▸ What you have to do
Could you give the listing again exactly, without its pictures?

▸ Information provided
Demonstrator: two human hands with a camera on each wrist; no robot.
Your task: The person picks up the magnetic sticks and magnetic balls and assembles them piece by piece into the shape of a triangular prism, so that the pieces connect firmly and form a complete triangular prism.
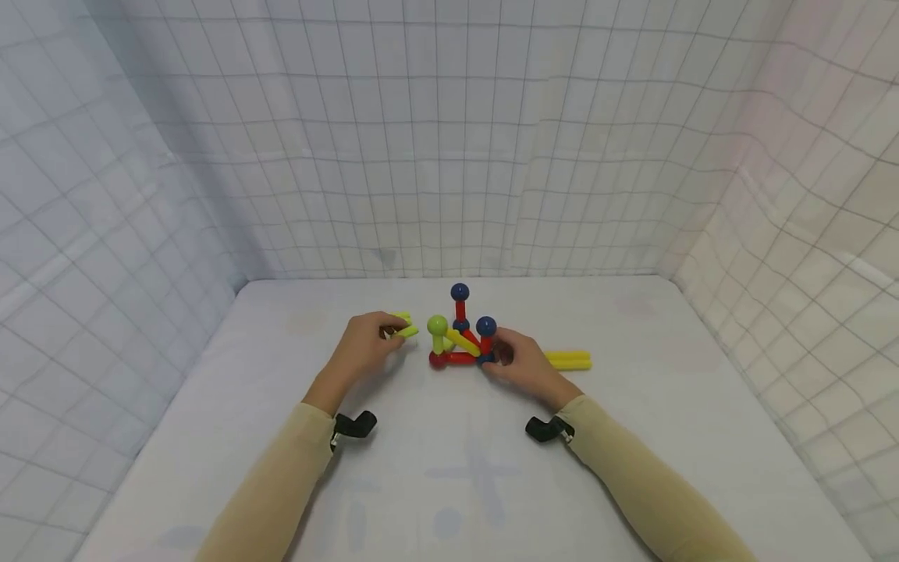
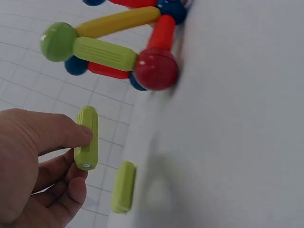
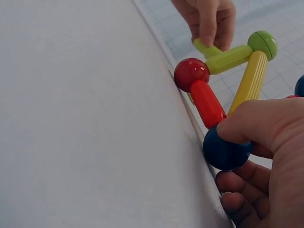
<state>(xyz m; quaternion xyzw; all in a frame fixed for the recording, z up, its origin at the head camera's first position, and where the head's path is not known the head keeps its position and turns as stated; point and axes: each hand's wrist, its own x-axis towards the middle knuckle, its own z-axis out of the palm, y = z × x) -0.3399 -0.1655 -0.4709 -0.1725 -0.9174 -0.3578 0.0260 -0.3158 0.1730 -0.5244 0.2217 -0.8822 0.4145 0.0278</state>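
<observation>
With our left hand (image 1: 364,341) we pinch a short, ridged, yellow-green rod (image 2: 86,149), apart from the assembly of coloured balls and rods (image 1: 463,343) that stands on the white worktop (image 1: 421,468) between our hands; a second yellow-green rod (image 2: 123,187) lies near that hand. Our right hand (image 1: 523,364) grips a glossy dark-blue ball (image 3: 225,151) at the assembly's base, with two yellow rods (image 1: 572,364) lying side by side beyond.

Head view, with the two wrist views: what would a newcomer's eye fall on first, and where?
Most likely the bright ball-and-stick structure, just below the middle of the head view. Next, flanking it, the left hand pinches a loose green stick, while the right hand holds a low blue ball at the structure's near right corner. Right of that hand lie two yellow sticks.
</observation>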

▸ Solution to this problem
Demonstrator: two human hands with a camera on each wrist; no robot.
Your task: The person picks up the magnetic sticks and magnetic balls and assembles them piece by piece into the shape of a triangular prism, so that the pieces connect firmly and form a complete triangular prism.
<state>(xyz m; quaternion xyzw; all in a frame fixed for the recording, z up, its origin at the head camera's first position, and where the head's path is not known the head keeps its position and turns as stated; point and axes: each hand's wrist, its own x-axis towards the middle knuckle, its own z-axis out of the palm, y = z × x) -0.3399 -0.1655 -0.4709 -0.1725 -0.9174 -0.3578 0.0260 -0.3158 0.1730 -0.5244 0.2217 -0.8822 0.4145 0.0278</state>
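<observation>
With our left hand (image 1: 364,341) we pinch a short, ridged, yellow-green rod (image 2: 86,149), apart from the assembly of coloured balls and rods (image 1: 463,343) that stands on the white worktop (image 1: 421,468) between our hands; a second yellow-green rod (image 2: 123,187) lies near that hand. Our right hand (image 1: 523,364) grips a glossy dark-blue ball (image 3: 225,151) at the assembly's base, with two yellow rods (image 1: 572,364) lying side by side beyond.

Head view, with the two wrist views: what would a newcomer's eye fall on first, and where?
Most likely the bright ball-and-stick structure, just below the middle of the head view. Next, flanking it, the left hand pinches a loose green stick, while the right hand holds a low blue ball at the structure's near right corner. Right of that hand lie two yellow sticks.
</observation>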

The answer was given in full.